» WHAT THE TASK ASKS: Retype all the records with nothing changed.

» DATA EXTRACT:
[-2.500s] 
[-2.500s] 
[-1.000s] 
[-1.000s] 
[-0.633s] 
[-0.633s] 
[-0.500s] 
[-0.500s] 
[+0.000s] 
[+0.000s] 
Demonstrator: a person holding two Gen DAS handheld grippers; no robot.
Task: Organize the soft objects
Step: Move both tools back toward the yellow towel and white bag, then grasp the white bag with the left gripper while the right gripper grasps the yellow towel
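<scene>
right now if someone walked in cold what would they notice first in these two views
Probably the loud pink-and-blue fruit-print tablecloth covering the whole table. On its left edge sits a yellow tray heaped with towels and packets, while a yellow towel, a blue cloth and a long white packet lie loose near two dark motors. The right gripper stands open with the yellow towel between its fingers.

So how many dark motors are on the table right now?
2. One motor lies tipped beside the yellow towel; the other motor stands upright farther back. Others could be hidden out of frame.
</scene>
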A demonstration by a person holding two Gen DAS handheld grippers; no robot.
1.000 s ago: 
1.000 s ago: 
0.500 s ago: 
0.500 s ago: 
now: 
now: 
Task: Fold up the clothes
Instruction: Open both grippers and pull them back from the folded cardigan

» YOUR RESPONSE:
[-2.500s] 
[-2.500s] 
[-1.000s] 
[-1.000s] 
[-0.633s] 
[-0.633s] 
[-0.500s] 
[-0.500s] 
[+0.000s] 
[+0.000s] 
Demonstrator: a person holding two Gen DAS handheld grippers; no robot.
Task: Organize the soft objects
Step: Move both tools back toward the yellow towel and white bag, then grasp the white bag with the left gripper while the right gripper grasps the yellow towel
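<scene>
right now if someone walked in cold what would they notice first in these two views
Probably the loud pink-and-blue fruit-print tablecloth covering the whole table. On its left edge sits a yellow tray heaped with towels and packets, while a yellow towel, a blue cloth and a long white packet lie loose near two dark motors. The right gripper stands open with the yellow towel between its fingers.

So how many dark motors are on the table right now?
2. One motor lies tipped beside the yellow towel; the other motor stands upright farther back. Others could be hidden out of frame.
</scene>
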A demonstration by a person holding two Gen DAS handheld grippers; no robot.
1.000 s ago: 
1.000 s ago: 
0.500 s ago: 
0.500 s ago: 
now: 
now: 
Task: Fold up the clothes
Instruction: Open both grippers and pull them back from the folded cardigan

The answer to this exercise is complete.